We had expected to have two new granddaughters from Ethiopia by the summer.  The Social Worker who did the home study has had several failed adoptions with two non related children being adopted into a family so she would not approved the adoption.  Rather than choose between them they decided to select another child.  Her name is Elshadaye and she is HIV+ which means it will be a longer process to get her to the US.  I was totally shocked to discover the number of children in Ethiopia who are HIV+ and are waiting to be adopted.  Elshadaye’s mom is dying and wanted to find a home for her before she died.  She is a beautiful little girl and I wish I could post a picture but that is not allowed until she is in the US.  She is 6 and will be sharing a room with her big sister Miranda who is 8.  We will have 3 grandchildren from Ethiopia, 1 from China and 3 born in the USA.  Our family has become a melting pot. 
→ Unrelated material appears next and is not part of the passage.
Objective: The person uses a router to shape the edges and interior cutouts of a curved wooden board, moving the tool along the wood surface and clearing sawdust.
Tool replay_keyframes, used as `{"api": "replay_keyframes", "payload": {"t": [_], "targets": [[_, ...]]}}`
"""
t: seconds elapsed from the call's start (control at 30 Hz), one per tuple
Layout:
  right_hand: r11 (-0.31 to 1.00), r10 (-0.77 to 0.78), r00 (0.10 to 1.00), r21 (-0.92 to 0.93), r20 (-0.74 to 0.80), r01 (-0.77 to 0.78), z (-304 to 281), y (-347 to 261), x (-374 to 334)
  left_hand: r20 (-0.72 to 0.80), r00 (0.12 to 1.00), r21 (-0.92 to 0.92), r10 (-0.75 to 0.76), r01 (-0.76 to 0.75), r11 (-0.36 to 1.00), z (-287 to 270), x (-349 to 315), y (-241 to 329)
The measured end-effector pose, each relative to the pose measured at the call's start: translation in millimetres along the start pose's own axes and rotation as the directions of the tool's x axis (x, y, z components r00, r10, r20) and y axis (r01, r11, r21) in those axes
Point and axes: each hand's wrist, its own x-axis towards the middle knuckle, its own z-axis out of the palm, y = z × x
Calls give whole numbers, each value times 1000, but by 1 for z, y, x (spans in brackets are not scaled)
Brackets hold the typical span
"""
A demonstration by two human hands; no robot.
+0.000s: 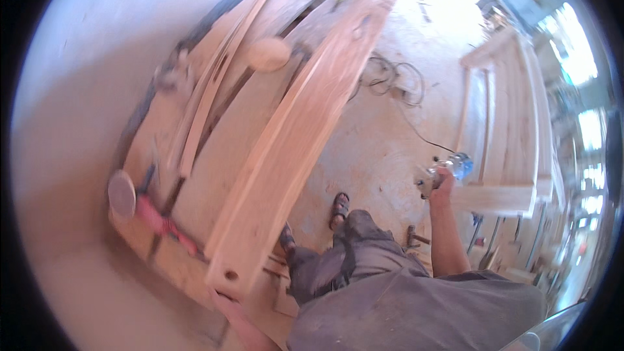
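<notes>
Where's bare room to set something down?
Floor between plank, sandal and right hand, short of the cord coil. Crowded: left of the plank, with strips, round piece and red tool; right, the wooden frame.

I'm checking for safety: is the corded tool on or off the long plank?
Off: the right hand holds the corded tool aside, with floor showing between it and the long plank.
</notes>
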Motion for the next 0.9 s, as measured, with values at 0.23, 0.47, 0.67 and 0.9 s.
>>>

Our youngest, Jacob, who has CP and has very little movement in his arms or legs has gotten Botox injections in his hands.  It has been truly amazing to see him wave his arms around.  He constantly has a smile on his face and laughs at everything.  He loves watching TV.  When they did an MRI they also discovered he has a mass  in his brain and his brain is misshaped (but not from the mass).  The doctors were very surprised that he has not had seizures which they warned will happen.  For now we are just enjoying seeing that beautiful smiling face.  You can see that face and listen to him laugh and see my granddaughter from China who is practicing to be the next American Idol at this link http://kyfamilyforfaith.blogspot.com/.  Love your children and grandchildren, pray for them and pray for all the children who are not as fortunate to have loving families as they do.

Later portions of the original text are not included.